D'un revers de la main
Si je pouvais mettre fin à mes jours d’un revers de la main
Comme ce serait drôle ! Comme ce serait simple !
D’un simple revers de la main
Du tranchant des mots, j’ouvrirais ma gorge en deux
Et ma tête alors pencherait selon un axe étrange
Et tout le sang coulerait à flots
Rouge comme une mer de vin.
Je pourrais aussi m’ouvrir le ventre
D’un revers de la main
D’un doigt dans l’abdomen et — déchirer tout du long
Sortir ensuite
Unes à unes
Mes entrailles
Les dérouler
Moites et tièdes
Entre mes jambes
Joli collier pour mes cuisses
À en mourir de rire.
Tiens, d’ailleurs, ça serait une idée ça aussi !
Mourir de rire
Rire jusqu’à n’en plus pouvoir
Rire violent, sauvage, incontrôlable qui me secoue nerveusement
Spasmes dans mon ventre
Ma poitrine qui halète — plus de souffle soudain
Je m’étouffe
De rouge je passe au bleu dans le mauvais sens de circulation
Les zygomatiques crispées en une crampe de feu
Ah la belle mort !
Je m’effondrerais tout du long, morte par asphyxie
Comique de situation.
Je pourrais tout aussi bien me brûler la tête de deux doigts posés sur ma
Tempe
Jamais aimé les chefs
Et BOUM !
Feu d’artifice
Les petits bouts de cervelle gris et rouges éparpillés partout
Mon intelligence offerte au monde
J’ai toujours voulu vous la faire partager de toute façon
Jouissif
Explosif
Subversif.
Soyons inventifs !
Je pourrais décéder broyée dans l’étreinte d’un centaure
Piétinée par une meute de hyènes en chaleur qui nettoieraient mes os, blanche carcasse dans la savane
Brulée sous le soleil du Sahara, dans la caresse des dunes, ardentes et mortelles amantes
Mon corps desséché comme un fruit sec sur une montagne de couscous.

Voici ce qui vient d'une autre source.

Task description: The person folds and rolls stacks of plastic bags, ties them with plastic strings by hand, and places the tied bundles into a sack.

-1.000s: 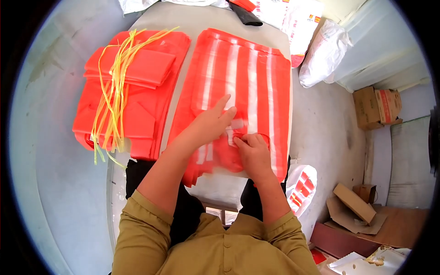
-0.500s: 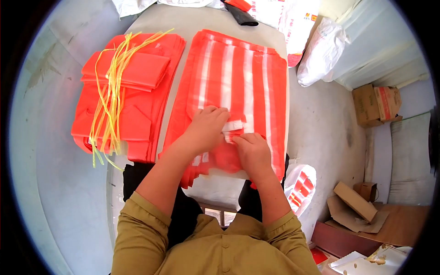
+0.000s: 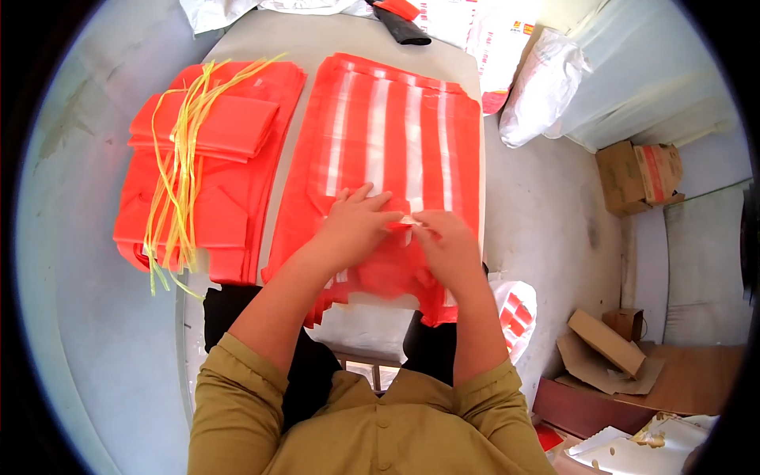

Ah ! Faire une orgie de mots
Doux comme un massacre puisqu’il s’agit
D’éviscérer, d’égorger, d’énucléer, d’empaler, de décapiter, de trépaner,
D’écorcher, d’entailler, de cisailler, d’arracher, de déchirer, de broyer,
D’écraser, de comprimer, d’étouffer et—
Ô l’aposiopèse prend la pause
Logorrhée des mots pour une asphyxie du cœur
Autopsie d’un cadavre pour se gorger de verbes
Palpitants et chauds encore
Les mains plongées dans mes propres entrailles
Remuantes
J’en tire et tire
Des vers
Frémissants
Et du sang comme de l’encre.
Envie de sang chaud et de mots frais
Envie d’une vie comme un raz-de-marée rouge
L’égorgeuse des mots c’est moi
Car j’avais décidé d’un revers de la main d’écrire et de mourir.